# WHAT IS NEEDED
Write out the following listing's lines from the one with "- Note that" to the one with "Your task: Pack", exactly, with both included and no others.

# GIVEN DATA
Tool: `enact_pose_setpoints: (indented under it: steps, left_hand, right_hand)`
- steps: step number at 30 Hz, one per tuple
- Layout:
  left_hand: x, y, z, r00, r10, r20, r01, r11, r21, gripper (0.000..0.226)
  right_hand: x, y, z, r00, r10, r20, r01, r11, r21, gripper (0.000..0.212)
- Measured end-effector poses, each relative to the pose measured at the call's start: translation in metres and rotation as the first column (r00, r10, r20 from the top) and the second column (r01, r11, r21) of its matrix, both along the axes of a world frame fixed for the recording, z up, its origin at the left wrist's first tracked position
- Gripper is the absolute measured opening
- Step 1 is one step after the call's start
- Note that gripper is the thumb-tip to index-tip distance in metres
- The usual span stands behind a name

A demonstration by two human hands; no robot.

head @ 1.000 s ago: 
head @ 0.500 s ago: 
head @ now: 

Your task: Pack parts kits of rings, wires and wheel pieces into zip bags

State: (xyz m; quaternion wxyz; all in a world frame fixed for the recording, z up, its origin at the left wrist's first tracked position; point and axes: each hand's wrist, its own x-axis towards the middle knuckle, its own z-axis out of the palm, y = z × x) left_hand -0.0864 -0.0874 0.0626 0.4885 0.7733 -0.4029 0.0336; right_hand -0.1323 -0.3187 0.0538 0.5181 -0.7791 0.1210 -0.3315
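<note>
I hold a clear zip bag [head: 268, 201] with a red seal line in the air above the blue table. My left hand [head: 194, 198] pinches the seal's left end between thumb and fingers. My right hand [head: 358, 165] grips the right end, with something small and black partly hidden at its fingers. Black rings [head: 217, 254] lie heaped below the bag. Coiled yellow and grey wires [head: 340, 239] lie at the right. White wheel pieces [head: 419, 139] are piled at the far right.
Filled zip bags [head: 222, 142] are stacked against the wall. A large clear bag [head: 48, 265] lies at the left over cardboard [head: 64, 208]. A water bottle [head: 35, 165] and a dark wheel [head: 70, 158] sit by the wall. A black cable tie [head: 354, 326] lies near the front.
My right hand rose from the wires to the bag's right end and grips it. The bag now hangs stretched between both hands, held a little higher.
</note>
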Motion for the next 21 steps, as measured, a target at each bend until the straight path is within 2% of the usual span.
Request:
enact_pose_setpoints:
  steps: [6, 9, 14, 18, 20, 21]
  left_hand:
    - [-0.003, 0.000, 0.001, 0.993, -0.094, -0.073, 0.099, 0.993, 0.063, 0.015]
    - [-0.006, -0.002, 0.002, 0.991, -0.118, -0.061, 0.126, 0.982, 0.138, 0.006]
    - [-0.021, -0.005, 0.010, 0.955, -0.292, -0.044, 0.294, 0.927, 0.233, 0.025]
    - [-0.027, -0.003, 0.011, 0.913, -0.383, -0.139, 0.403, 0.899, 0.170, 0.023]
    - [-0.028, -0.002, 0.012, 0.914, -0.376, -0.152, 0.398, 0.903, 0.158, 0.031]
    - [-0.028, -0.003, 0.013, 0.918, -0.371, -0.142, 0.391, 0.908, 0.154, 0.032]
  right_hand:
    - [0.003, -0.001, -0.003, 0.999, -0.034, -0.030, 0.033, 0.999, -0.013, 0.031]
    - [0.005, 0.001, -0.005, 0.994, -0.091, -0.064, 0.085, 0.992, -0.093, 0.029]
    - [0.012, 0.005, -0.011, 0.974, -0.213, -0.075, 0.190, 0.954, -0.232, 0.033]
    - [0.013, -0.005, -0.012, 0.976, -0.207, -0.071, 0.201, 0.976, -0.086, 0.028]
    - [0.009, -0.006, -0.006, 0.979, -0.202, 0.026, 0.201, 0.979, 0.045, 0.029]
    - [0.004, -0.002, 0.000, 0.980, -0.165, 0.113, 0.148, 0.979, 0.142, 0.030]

# ANSWER FOR THIS EXERCISE
- Note that gripper is the thumb-tip to index-tip distance in metres
- The usual span stands behind a name

A demonstration by two human hands; no robot.

head @ 1.000 s ago: 
head @ 0.500 s ago: 
head @ now: 

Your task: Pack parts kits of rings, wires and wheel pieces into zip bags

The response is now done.